Docker: it’s where all the cool kids are playing these days (or so I’m told). It’s certainly got some good functionality and offers a lightweight approach to spinning up workloads compared to running a full virtual machine (VMware, Hyper-V, KVM or anything else, really, for that matter).
I recently repurposed one of my servers at home as a dedicated development/test server, giving me the opportunity to play around with Docker or anything else without occupying CPU cycles from my main VMware lab environment, and since I usually learn best by giving myself an actual task to perform, I thought, can I get BoostFS running in a Docker container?
My environment is:
- CentOS 7.6 Server as my Docker server
- CentOS Docker Container
- DDVE running DDOS 6.2.0.5
- BoostFS 1.3
Initially I plowed right ahead and hit an obvious challenge: BoostFS uses the FUSE library, and within a Docker container, you can’t just load kernel modules.
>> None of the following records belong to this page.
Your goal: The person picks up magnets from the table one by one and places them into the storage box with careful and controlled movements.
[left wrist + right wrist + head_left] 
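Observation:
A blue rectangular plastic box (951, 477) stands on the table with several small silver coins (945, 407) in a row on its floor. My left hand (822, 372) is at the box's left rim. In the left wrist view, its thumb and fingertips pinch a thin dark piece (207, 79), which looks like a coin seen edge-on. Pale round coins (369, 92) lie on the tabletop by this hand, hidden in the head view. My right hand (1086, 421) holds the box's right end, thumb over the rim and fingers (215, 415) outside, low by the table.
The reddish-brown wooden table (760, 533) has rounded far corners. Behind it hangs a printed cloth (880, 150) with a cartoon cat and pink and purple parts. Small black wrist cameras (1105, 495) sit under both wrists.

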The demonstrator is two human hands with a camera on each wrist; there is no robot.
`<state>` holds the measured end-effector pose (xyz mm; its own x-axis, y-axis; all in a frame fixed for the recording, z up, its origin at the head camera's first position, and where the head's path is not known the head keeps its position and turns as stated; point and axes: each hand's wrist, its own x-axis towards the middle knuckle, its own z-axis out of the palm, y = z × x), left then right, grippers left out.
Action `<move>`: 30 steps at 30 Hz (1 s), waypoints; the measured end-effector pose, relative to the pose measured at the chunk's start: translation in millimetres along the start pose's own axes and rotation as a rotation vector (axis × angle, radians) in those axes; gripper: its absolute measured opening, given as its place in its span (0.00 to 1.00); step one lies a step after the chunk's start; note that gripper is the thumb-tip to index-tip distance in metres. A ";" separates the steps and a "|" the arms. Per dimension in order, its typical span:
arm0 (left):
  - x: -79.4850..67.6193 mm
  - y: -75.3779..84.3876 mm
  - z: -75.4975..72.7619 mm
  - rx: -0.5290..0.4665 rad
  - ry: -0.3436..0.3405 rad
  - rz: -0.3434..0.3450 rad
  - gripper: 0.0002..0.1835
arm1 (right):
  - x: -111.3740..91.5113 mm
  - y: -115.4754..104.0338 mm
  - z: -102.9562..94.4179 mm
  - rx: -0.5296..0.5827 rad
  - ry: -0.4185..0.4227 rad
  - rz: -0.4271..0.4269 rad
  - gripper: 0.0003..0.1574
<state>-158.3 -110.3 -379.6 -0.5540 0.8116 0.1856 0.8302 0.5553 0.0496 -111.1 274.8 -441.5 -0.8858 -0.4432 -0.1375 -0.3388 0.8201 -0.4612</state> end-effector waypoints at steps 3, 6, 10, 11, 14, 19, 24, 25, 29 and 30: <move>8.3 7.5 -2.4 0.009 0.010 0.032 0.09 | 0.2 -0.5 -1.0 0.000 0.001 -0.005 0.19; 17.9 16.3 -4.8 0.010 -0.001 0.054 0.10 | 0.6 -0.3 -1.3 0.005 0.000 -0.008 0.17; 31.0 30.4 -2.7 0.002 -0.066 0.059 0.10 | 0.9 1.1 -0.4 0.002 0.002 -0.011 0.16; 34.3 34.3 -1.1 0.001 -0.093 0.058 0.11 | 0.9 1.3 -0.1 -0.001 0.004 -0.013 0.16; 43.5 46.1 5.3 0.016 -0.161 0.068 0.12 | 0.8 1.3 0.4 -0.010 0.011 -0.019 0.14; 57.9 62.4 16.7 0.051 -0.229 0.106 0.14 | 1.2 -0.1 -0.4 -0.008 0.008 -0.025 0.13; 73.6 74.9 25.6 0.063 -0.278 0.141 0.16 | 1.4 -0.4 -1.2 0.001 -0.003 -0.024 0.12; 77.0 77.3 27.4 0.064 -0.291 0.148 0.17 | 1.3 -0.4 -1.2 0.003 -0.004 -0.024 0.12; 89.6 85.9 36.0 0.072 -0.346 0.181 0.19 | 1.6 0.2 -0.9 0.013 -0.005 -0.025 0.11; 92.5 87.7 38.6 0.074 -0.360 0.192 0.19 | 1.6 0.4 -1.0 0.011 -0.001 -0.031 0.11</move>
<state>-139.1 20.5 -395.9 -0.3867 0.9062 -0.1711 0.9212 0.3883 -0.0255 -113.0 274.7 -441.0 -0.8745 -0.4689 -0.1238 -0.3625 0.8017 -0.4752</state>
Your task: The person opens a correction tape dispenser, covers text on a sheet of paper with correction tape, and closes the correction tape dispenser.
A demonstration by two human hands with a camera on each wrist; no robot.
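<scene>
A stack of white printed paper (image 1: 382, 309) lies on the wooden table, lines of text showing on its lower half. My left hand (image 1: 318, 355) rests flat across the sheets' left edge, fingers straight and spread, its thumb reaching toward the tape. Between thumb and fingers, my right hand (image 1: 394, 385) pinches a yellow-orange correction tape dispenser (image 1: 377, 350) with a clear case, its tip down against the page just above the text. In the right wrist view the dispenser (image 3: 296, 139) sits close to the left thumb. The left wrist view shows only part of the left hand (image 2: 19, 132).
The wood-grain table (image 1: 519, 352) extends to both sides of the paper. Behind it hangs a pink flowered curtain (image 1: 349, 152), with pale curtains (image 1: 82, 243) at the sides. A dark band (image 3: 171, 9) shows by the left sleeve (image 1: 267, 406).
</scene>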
So, how does one get around this?
The process for getting around this is the following:
- Setup the Data Domain Mtree/Storage Unit as you would for BoostFS. (Here’s an example where I’d set it up previously.)
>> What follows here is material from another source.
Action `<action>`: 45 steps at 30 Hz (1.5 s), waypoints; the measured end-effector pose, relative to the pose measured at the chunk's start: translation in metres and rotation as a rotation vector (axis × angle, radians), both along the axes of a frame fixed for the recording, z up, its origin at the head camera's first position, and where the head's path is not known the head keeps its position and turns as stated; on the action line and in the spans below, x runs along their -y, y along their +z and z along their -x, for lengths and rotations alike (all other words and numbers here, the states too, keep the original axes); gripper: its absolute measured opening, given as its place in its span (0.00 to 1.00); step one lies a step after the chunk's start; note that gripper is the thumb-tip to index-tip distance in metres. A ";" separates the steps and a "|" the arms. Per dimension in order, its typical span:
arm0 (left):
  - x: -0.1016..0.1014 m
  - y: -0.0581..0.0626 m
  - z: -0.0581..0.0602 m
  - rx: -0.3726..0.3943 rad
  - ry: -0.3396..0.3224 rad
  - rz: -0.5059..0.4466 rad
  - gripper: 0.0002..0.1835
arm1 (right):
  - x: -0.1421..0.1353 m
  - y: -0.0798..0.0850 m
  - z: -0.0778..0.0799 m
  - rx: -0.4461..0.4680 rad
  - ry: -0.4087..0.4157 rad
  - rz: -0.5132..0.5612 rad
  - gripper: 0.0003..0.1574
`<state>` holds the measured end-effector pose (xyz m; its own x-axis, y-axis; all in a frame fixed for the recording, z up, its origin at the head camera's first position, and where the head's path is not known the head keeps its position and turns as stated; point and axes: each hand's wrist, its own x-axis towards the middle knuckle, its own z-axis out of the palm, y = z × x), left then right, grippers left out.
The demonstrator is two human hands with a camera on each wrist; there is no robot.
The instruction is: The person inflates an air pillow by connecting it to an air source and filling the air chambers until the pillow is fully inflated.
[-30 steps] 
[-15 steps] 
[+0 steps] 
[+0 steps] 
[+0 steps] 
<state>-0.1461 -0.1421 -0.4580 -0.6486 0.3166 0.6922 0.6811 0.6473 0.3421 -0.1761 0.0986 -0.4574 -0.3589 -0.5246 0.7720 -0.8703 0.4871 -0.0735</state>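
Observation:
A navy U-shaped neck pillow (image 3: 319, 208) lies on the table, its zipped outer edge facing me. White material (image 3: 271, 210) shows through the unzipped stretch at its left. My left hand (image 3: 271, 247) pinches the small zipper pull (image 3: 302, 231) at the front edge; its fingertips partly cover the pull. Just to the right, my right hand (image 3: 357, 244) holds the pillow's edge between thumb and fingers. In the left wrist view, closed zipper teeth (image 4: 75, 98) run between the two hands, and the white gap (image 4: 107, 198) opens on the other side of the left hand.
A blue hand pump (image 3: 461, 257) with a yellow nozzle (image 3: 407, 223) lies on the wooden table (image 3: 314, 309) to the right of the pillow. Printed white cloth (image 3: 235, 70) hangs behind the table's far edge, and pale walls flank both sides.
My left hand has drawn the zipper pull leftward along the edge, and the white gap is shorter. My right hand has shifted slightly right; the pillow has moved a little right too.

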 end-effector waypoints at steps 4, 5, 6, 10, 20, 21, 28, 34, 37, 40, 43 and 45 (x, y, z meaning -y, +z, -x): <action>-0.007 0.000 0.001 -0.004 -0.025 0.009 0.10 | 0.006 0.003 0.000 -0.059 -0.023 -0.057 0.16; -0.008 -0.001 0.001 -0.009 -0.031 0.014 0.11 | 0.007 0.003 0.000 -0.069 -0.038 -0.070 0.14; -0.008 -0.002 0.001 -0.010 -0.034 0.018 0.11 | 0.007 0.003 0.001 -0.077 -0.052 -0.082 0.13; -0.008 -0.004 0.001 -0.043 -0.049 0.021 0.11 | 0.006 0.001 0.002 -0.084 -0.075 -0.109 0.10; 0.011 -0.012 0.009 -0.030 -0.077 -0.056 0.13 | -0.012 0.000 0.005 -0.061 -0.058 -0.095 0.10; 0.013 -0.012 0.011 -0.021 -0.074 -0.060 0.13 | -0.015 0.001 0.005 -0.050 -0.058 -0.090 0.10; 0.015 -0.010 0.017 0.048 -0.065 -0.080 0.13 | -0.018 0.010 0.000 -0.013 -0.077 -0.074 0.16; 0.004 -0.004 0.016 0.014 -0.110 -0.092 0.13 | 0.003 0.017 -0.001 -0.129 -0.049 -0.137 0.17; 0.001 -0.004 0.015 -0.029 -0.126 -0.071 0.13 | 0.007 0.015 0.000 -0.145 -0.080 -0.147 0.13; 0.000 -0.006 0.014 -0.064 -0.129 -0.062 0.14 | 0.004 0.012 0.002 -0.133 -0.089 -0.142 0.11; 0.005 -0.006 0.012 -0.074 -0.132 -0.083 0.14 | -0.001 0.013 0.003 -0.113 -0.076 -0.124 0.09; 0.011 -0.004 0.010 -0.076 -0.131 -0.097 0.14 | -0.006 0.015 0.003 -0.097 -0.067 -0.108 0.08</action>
- Add the fuse and fuse-libs package to your Docker server. (Make sure to activate it via a modprobe fuse, of course.)
- Check out a CentOS docker image with permissions to access the FUSE device.
- Deploy BoostFS within the Container
- Setup the BoostFS configuration, and lockbox.
- Mount the BoostFS storage unit from the DDVE to confirm it works.
- Unmount the BoostFS storage unit.
- Exit the Docker instance and save the image for easier access later.
Now, there’s some extra components to the above, but I’ll get to them as I go through. I’m going to assume if you wanted to read this, you’d be comfortable with items (1) and (2), so I’m jumping straight to item (3) for my walkthrough.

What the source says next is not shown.